Abstract
Introduction
Hyperlipidemia is a risk factor for cardiovascular diseases such as acute infarction. Inflammation and platelet activation are critical phenomena in acute myocardial infarction (AMI).
Aim
The aim of the study was to assess potential protective effects of aspirin and/or clopidogrel on AMI in hypercholesterolemic rats.
Methods
Forty adult male Wistar rats were divided into five groups (eight rats in each). Group I included normal healthy rats. The other 32 rats were subjected to induction of hypercholesterolemia by high-fat diet for 3 weeks, followed by induction of AMI by subcutaneous injections of isoproterenol (85 mg/kg/day, for 2 days). Rats were divided into the following groups: group II, rats with induced hypercholesterolemia and AMI; group III, hypercholesterolemic rats that received aspirin 30 mg/kg/day orally for 7 days before induction of AMI; group IV, hypercholesterolemic rats that received clopidogrel 10 mg/kg/day orally for 7 days before induction of AMI; and group V, hypercholesterolemic rats treated with both aspirin and clopidogrel in the same doses for 7 days before induction of AMI. Serum levels of pentraxin 3 (PTX3), transforming growth factor-β1 (TGF-β1), creatine kinase (CK), lactate dehydrogenase (LDH), total cholesterol and triglycerides were estimated in all rats.
Results
Isoproterenol-induced AMI in hypercholesterolemic rats was associated with an increase in serum levels of PTX3, TGF-β1, CK and LDH. Aspirin and/or clopidogrel pretreatment for 1 week led to a reduction of their levels as compared with non-treated rats. However, the reduction caused by combination of aspirin and clopidogrel was more than that caused by each drug separately.
Conclusion
Combination of aspirin and clopidogrel could be a therapeutic option for hypercholesterolemic patients to attenuate the complex vascular inflammatory process which is a key step in the setting of AMI.
Introduction
Hyperlipidemia is a major risk factor for many cardiovascular diseases, including atherosclerosis, hypertension, myocardial ischemia and acute infarction [1]. It was established that atherosclerosis is a long-term progressive inflammatory disease that leads too frequently to an acute atherothrombotic event through plaque rupture and formation of a platelet-rich thrombus. The principle clinical manifestations of atherothrombosis are sudden cardiac death, acute myocardial infarction (AMI), ischemic stroke and peripheral arterial ischemia [2]. Atherothrombotic events may be viewed as the end result of a complex inflammatory process to multifaceted pathology.
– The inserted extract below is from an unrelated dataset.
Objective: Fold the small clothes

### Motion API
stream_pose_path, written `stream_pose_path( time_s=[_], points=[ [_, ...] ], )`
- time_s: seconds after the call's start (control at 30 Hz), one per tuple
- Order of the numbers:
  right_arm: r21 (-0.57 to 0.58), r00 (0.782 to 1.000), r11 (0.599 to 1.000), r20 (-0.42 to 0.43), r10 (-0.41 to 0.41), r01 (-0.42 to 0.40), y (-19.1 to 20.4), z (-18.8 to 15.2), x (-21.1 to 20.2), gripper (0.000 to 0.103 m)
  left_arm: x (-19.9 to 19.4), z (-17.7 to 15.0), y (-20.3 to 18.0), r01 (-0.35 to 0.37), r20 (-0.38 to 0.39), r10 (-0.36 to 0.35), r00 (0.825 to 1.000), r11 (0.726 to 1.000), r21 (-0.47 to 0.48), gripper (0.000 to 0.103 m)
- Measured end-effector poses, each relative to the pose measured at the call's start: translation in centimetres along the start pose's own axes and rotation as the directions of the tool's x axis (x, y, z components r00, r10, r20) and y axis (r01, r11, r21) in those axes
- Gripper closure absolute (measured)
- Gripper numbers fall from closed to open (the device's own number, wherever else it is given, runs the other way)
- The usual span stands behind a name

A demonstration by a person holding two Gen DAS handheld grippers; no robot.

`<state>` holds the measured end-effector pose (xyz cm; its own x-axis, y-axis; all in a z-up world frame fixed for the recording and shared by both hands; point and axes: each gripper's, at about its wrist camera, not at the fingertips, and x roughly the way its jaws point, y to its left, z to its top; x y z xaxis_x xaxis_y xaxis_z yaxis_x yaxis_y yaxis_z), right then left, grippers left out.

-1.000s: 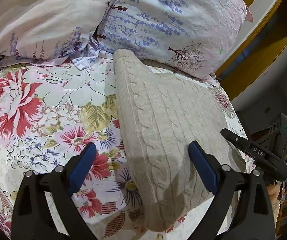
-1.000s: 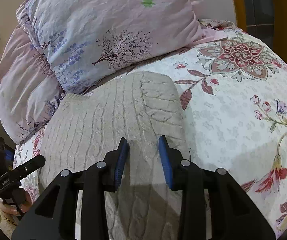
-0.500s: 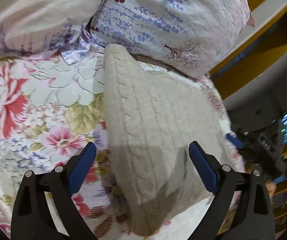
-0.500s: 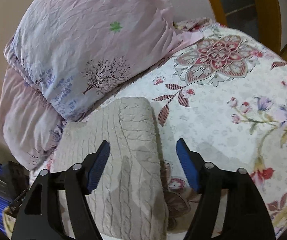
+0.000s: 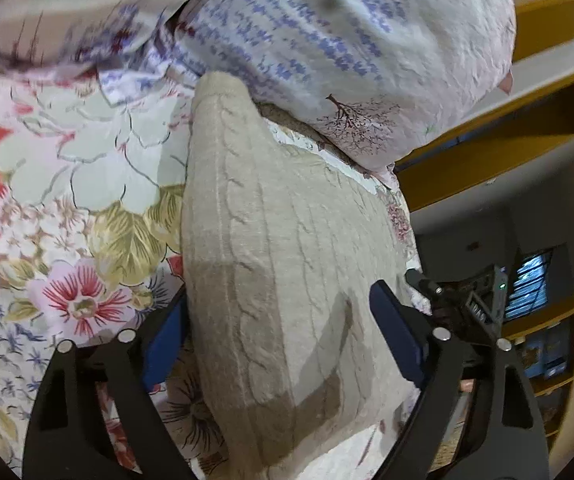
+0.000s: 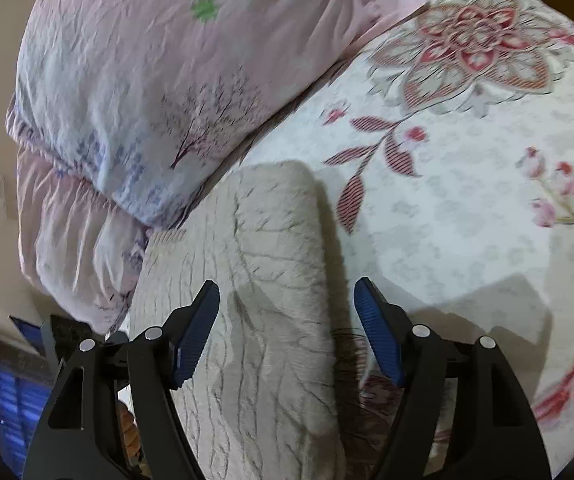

AMI is the most common cause of cardiac remodeling. In the first minutes after injury in the ischemic zone, there is an important augmentation in the synthesis and release of proinflammatory cytokines such as interleukin-6 (IL-6), interleukin-1β (IL-1β) and transforming growth factor-β1 (TGF-β1). This acute release of cytokines could regulate the survival or apoptosis of myocytes in the infarcted zone, and their negative inotropic effect could represent an adaptive response to delimit the injury and to decrease myocardial energy demand [3].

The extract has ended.